-- AIM OF THE TASK --
Print the data that follows again, keeping every line exact.

──────── MATERIAL PROVIDED

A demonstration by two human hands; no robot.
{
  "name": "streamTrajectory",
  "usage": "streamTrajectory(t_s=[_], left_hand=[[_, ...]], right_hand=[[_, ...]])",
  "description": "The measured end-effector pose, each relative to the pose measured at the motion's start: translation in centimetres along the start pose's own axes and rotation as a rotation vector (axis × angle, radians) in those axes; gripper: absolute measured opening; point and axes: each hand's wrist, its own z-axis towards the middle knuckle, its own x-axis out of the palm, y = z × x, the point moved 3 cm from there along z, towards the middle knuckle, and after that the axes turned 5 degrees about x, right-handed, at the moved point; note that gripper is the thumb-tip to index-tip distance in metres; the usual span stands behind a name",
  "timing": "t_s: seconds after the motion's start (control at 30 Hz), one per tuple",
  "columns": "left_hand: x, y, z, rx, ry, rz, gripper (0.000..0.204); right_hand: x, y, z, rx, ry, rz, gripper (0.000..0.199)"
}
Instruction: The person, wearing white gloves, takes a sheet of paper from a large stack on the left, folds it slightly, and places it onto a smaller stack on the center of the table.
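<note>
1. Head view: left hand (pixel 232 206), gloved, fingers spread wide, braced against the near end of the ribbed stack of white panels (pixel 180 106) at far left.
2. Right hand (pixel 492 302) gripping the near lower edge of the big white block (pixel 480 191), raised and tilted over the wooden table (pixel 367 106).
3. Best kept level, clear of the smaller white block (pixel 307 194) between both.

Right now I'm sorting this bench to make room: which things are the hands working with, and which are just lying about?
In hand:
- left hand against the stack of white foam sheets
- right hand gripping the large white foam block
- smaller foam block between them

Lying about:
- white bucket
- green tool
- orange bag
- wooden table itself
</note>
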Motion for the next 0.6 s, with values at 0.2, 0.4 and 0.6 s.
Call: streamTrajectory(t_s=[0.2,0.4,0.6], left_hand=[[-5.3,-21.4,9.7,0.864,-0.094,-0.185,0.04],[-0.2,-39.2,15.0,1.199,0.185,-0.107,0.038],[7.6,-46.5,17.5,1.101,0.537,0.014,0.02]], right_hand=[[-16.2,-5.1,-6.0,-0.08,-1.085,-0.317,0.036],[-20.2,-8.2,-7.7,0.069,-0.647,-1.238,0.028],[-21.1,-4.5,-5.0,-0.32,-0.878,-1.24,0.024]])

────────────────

-- SOLUTION TO THIS TASK --
A demonstration by two human hands; no robot.
{
  "name": "streamTrajectory",
  "usage": "streamTrajectory(t_s=[_], left_hand=[[_, ...]], right_hand=[[_, ...]])",
  "description": "The measured end-effector pose, each relative to the pose measured at the motion's start: translation in centimetres along the start pose's own axes and rotation as a rotation vector (axis × angle, radians) in those axes; gripper: absolute measured opening; point and axes: each hand's wrist, its own z-axis towards the middle knuckle, its own x-axis out of the palm, y = z × x, the point moved 3 cm from there along z, towards the middle knuckle, and after that the axes turned 5 degrees about x, right-handed, at the moved point; note that gripper is the thumb-tip to index-tip distance in metres; the usual span stands behind a name",
  "timing": "t_s: seconds after the motion's start (control at 30 Hz), one per tuple",
  "columns": "left_hand: x, y, z, rx, ry, rz, gripper (0.000..0.204); right_hand: x, y, z, rx, ry, rz, gripper (0.000..0.199)"
}
Instruction: The person, wearing white gloves, takes a sheet of paper from a large stack on the left, folds it slightly, and places it onto a smaller stack on the center of the table.
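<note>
1. Head view: left hand (pixel 232 206), gloved, fingers spread wide, braced against the near end of the ribbed stack of white panels (pixel 180 106) at far left.
2. Right hand (pixel 492 302) gripping the near lower edge of the big white block (pixel 480 191), raised and tilted over the wooden table (pixel 367 106).
3. Best kept level, clear of the smaller white block (pixel 307 194) between both.

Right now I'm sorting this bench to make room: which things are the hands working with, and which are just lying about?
In hand:
- left hand against the stack of white foam sheets
- right hand gripping the large white foam block
- smaller foam block between them

Lying about:
- white bucket
- green tool
- orange bag
- wooden table itself
</note>
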Motion for the next 0.6 s, with values at 0.2, 0.4 and 0.6 s.
Call: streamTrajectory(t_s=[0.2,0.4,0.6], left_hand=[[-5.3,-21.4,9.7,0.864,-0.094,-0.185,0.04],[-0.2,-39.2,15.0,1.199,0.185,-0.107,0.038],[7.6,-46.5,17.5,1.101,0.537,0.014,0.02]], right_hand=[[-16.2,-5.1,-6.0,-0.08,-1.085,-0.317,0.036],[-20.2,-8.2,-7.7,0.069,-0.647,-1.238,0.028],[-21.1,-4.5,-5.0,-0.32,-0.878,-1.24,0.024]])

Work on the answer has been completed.